**Aim of the task**
The line containing "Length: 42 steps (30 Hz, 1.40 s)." marks the end; write out exactly every line from the start of the data up to and including it, without the pictures.

**Dataset excerpt**
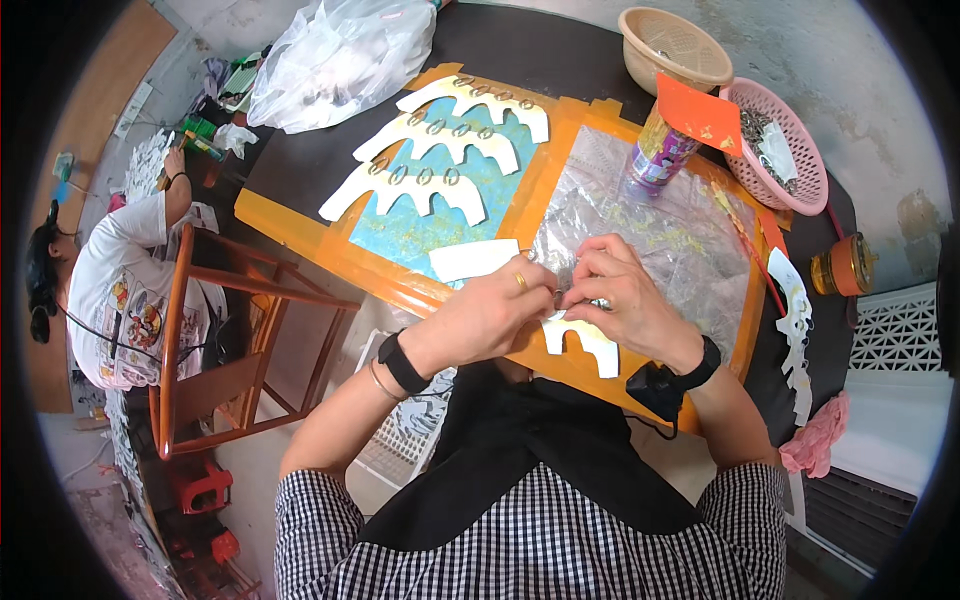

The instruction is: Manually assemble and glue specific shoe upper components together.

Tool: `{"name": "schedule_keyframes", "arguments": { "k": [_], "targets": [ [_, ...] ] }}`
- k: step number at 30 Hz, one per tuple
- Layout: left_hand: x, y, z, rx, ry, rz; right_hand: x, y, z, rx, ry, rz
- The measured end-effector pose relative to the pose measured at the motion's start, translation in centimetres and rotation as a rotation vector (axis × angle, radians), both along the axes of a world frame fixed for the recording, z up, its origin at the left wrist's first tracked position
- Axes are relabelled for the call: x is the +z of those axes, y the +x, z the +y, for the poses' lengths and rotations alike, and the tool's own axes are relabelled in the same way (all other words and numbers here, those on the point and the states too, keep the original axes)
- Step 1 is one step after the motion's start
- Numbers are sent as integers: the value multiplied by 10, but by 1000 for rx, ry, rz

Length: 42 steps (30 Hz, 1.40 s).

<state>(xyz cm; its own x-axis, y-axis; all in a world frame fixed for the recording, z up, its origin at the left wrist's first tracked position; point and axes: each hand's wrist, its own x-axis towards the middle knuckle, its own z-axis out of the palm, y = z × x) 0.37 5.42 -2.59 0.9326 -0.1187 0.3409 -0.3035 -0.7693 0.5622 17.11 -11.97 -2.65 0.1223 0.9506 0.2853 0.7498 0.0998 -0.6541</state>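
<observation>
Over the near edge of the work board, my left hand point(500, 306) and my right hand point(630, 308) meet with fingertips pinched together. Between and under them lies a white scalloped piece point(596, 346), its middle covered by my fingers. A small dark metal ring point(559, 298) shows partly at the fingertips; the exact hold of each finger is hidden. Farther off, several similar white scalloped pieces point(405, 190) lie in rows on a blue sheet point(400, 238), with metal rings point(424, 176) along their upper edges.
A purple can point(660, 155) with an orange card point(698, 112) on top stands at the far right, beside a beige basket point(675, 50) and a pink basket point(822, 175). A plastic bag point(340, 60) lies far left. Another person point(140, 280) works beyond a wooden chair point(180, 330).
</observation>
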Motion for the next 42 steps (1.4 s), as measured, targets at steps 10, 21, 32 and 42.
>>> {"name": "schedule_keyframes", "arguments": {
  "k": [10, 21, 32, 42],
  "targets": [
    [-4, 2, 7, -205, 209, -119, -2, 1, 0, -32, 32, 14],
    [10, -5, -3, -28, -16, 23, 4, 0, 0, 34, 11, -40],
    [-4, -8, -20, 140, -65, -42, 5, -1, 4, 19, -10, -37],
    [-9, -5, -23, 214, 54, -115, -1, 3, 2, 14, -1, -3]
  ]
}}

**Answer below**
The instruction is: Manually assemble and glue specific shoe upper components together.

Tool: `{"name": "schedule_keyframes", "arguments": { "k": [_], "targets": [ [_, ...] ] }}`
- k: step number at 30 Hz, one per tuple
- Layout: left_hand: x, y, z, rx, ry, rz; right_hand: x, y, z, rx, ry, rz
- The measured end-effector pose relative to the pose measured at the motion's start, translation in centimetres and rotation as a rotation vector (axis × angle, radians), both along the axes of a world frame fixed for the recording, z up, its origin at the left wrist's first tracked position
- Axes are relabelled for the call: x is the +z of those axes, y the +x, z the +y, for the poses' lengths and rotations alike, and the tool's own axes are relabelled in the same way (all other words and numbers here, those on the point and the states too, keep the original axes)
- Step 1 is one step after the motion's start
- Numbers are sent as integers: the value multiplied by 10, but by 1000 for rx, ry, rz

Length: 42 steps (30 Hz, 1.40 s).

Nothing else is required to complete this exercise.